Work to complete:
Your answer must be every line of the data that holds the string "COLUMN".

#### Data ####

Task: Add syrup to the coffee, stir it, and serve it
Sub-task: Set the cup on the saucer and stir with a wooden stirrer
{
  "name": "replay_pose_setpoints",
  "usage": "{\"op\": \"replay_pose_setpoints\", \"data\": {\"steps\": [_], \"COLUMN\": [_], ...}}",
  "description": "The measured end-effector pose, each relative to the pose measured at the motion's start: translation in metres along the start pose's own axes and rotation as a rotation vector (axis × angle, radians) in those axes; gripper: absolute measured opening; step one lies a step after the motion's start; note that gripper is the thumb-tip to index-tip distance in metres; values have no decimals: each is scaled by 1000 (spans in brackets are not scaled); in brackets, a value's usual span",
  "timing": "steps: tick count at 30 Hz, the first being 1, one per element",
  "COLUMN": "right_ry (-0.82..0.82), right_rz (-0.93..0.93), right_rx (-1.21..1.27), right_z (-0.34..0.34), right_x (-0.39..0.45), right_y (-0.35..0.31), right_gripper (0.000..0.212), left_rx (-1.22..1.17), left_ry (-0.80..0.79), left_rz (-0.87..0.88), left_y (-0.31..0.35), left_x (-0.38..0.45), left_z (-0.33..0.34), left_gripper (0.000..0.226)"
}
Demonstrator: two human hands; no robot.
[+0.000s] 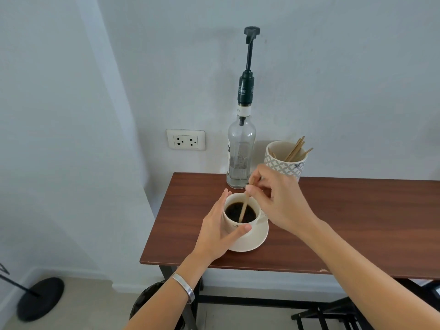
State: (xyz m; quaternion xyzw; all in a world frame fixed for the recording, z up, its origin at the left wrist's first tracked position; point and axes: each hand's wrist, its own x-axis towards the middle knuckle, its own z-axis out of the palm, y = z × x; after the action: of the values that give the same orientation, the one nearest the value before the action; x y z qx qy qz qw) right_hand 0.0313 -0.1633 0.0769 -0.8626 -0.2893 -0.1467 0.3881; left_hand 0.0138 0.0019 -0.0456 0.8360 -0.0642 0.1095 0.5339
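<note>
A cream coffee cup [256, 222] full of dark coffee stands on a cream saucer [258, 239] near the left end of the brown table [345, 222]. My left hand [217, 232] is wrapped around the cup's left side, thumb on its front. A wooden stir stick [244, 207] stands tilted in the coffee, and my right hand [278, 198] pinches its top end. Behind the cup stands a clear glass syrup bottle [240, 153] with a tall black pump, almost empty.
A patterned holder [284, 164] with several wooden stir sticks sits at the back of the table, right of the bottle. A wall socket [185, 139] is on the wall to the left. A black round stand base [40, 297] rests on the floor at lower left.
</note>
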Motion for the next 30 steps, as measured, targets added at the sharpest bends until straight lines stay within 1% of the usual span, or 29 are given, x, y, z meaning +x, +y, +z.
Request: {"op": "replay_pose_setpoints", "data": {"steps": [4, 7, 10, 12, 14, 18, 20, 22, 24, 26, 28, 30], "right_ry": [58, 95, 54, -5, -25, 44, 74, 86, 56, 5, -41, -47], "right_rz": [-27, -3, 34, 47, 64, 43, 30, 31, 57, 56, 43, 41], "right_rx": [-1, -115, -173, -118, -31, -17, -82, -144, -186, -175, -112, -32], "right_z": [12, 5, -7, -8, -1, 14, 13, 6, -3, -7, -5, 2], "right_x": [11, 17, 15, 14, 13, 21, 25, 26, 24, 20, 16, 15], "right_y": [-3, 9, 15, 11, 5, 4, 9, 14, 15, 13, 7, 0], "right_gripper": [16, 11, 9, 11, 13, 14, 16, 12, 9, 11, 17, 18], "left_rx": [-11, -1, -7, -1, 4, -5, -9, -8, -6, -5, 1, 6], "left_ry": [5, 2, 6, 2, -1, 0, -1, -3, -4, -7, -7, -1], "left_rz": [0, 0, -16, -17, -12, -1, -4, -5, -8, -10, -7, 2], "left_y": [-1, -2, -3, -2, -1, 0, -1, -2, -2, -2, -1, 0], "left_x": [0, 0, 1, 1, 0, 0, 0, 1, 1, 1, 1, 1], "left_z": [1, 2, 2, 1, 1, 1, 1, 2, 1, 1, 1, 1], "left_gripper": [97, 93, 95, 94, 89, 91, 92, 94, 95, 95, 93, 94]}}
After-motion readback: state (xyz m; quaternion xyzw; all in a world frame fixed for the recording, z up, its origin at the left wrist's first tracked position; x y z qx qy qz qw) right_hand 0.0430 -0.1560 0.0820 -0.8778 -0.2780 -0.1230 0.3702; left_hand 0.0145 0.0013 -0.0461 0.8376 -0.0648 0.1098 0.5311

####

Answer space:
  "usage": "{\"op\": \"replay_pose_setpoints\", \"data\": {\"steps\": [_], \"COLUMN\": [_], ...}}",
  "COLUMN": "right_ry (-0.82..0.82), right_rz (-0.93..0.93), right_rx (-1.21..1.27), right_z (-0.34..0.34), right_x (-0.39..0.45), right_y (-0.35..0.31), right_gripper (0.000..0.212), left_rx (-1.22..1.17), left_ry (-0.80..0.79), left_rz (-0.87..0.88), left_y (-0.31..0.35), left_x (-0.38..0.45), left_z (-0.33..0.34), left_gripper (0.000..0.226)"

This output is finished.